It is the first zero emissions vehicle to participate in the Dakar Rally, a milestone for a unique competition in its 37 editions.
The vehicle proved the feasibility of renewable energy in some of the most inhospitable terrains during the toughest motor competition in the world.
With this success, ACCIONA closes its 100% EcoPowered vehicle trilogy that began in 2011 with its sleigh that reached the South Pole propelled only by a system of kites. In 2012 it continued its march forward by participating in the Vendee Globe, on board a sailboat that completed a non-stop, round the world trip with one crew-mate and without using a drop of fossil fuel.
ACCIONA, the largest renewable energy operator in the world has been present in Chile since 1993 with its infrastructure, energy, water and services divisions.
ACCIONA, a pioneer in development and sustainability, has developed and built the first 100% electric vehicle to participate in the most demanding Rally in the world. It is the fruit of two years of research and a team of over 20 professionals.
The vehicle has achieved a historic milestone by becoming the first 100% electric vehicle to participate in the rally without consuming any fossil fuels. The goal set to prove that clean energy can compete in extreme conditions was reached because the energy systems worked perfectly.
The fact the vehicle withstood the same conditions as traditional vehicles confirmed the optimal integration of electric propulsion technology and the high competition mechanical characteristics a rally vehicle must meet and confirmed the expectations of the capabilities of the vehicle.

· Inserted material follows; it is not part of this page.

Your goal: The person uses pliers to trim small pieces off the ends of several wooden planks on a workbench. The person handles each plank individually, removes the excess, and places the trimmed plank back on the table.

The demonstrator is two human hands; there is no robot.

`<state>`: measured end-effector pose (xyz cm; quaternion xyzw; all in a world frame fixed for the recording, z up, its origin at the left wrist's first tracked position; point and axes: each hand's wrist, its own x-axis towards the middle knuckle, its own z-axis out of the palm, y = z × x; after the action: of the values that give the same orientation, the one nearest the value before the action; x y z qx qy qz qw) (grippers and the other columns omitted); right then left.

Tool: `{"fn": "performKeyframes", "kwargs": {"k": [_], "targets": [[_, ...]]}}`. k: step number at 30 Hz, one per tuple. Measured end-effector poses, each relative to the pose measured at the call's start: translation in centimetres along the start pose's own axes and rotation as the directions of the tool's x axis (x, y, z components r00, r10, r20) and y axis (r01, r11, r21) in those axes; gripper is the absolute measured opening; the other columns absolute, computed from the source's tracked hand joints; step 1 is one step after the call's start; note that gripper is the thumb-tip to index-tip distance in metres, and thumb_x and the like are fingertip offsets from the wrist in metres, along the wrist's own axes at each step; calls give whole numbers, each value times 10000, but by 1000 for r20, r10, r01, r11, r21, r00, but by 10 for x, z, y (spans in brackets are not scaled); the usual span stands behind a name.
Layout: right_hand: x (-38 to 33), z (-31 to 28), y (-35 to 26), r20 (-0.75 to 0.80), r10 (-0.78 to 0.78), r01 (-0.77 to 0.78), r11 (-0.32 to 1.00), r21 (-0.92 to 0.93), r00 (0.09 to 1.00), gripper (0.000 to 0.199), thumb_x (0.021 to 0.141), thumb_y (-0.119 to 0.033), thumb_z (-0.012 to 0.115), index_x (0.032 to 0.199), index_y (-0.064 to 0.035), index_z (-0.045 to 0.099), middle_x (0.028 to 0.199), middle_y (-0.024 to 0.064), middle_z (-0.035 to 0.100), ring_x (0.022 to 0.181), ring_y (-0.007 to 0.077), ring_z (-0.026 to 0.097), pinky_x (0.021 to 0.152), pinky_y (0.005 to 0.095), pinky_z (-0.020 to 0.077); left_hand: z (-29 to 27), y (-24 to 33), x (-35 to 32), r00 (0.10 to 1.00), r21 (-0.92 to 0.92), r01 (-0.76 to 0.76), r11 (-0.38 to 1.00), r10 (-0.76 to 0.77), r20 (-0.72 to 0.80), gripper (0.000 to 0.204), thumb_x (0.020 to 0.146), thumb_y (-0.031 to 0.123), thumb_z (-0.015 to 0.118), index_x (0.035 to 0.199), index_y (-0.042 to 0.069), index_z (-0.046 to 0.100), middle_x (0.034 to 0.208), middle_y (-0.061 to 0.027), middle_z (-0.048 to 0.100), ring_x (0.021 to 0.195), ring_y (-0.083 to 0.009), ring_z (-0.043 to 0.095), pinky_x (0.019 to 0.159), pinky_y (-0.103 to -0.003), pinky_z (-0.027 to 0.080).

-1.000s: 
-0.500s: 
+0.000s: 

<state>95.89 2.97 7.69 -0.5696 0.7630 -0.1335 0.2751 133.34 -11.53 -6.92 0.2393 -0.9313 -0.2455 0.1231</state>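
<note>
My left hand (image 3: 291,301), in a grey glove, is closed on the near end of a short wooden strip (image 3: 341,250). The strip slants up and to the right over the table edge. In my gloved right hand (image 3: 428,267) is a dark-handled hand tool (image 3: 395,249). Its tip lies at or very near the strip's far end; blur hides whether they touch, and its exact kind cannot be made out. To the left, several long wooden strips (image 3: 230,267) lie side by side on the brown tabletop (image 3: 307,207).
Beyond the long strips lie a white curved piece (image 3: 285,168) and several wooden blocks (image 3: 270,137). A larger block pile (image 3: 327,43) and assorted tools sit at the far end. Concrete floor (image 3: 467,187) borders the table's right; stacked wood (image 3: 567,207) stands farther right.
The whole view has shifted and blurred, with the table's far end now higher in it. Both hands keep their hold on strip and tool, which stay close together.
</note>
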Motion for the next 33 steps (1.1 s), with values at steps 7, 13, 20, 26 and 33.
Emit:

ACCIONA has been present in Chile for more than 20 years with flagship projects such as the Ralco Hydroelectric plant, the Vespucio Sur Motorway, the Seawater Desalination Plant for the mining industry in Copiapó and the Punta Palmeras Wind Farm. It is currently building the new line 3 for the Metro of Santiago, the Exequiel González Cortés Hospital, the Ventilation Tunnels for the Chuquicamata underground system and the new mine-plant transfer system for the Andina Project, both for Codelco.